The drama club’s calendar, posted on the school website, shows that rehearsals were scheduled to take place twice a week from January through April, right up until the two dress rehearsals scheduled for Monday and Tuesday of last week, followed by the club’s three performances, Wednesday through Friday.

It was not clear if anyone during those months raised any concerns until someone in the audience of one of the performances complained to administrators on Saturday.

And it was not clear if any of the parents, including the parents of the Black student, were aware.

Caracciolo said it was not the middle school students’ responsibility to notice and speak out. 

“It should be on our staff members (and administrators), not on those individual students for them to recognize this," she said. "That’s something that, as adults, that we have a responsibility to do. We apologize for what occurred, it was racially insensitive, and we are committed to doing better for our students and their families.”

Caracciolo said the DEI training is all the more important because of how quickly the demographics of Forsyth County students are changing.

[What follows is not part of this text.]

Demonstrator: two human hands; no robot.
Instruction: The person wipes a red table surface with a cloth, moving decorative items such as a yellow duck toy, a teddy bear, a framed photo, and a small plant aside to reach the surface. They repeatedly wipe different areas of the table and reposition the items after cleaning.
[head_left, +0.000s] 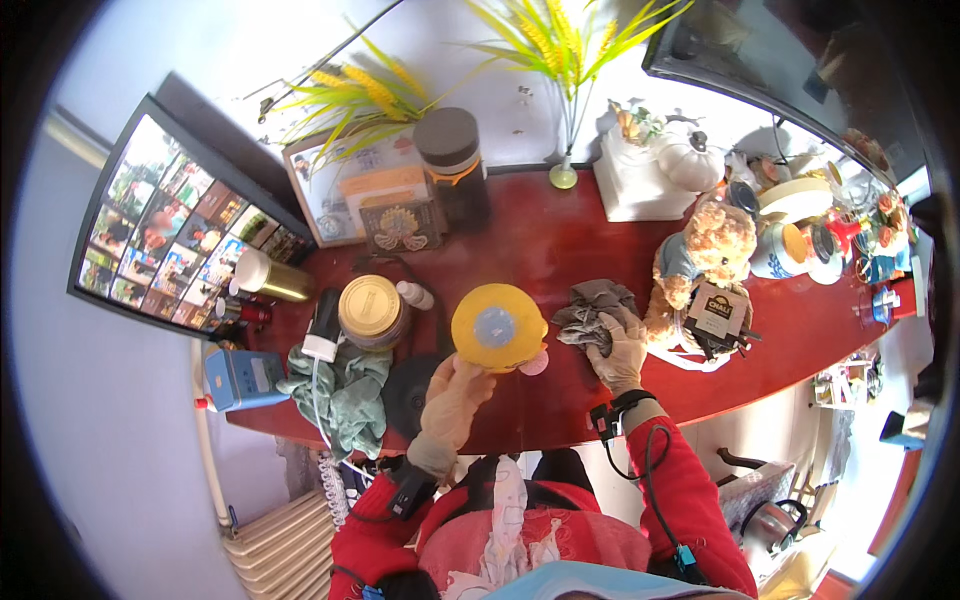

“Next year we expect to be a majority-minority school system," she said. "We have a lot of change going on, and so we just want to be able to make sure that everyone feels included and everyone’s welcomed.”

Read the principal's full letter:

Dear VCMS Parents/Guardians, 

I am writing to you this evening about our drama production of last week, Sherlock Meets the Phantom. While our students did a fantastic job showcasing their many talents, there were parts of the play that were not appropriate at all. These parts were racially insensitive, particularly towards our African American students and families. I am truly sorry that this production was the one our students performed. It should have never been selected. For this is not who we are or what we are about at Vickery Creek. 

Our administrative team did not review the play beforehand and vet it. As the head of the school, I should have had such a process in place. For that, I am deeply sorry and do apologize to our students, families, and teachers. We are working with our district office to create guidelines and procedures to help ensure that a situation such as this never happens at Vickery Creek MS or any other FC school in the future. 

As you may know, as a school, we have been working with our staff and students in the areas of diversity, equity, and inclusion for the past two years. Clearly, we have much more work to do. I know this is not acceptable to you and it is not acceptable to me. Becoming more racially and culturally sensitive as a school will continue to be a major focus of my administrative team and staff as we work to build a much more sensitive and inclusive school community.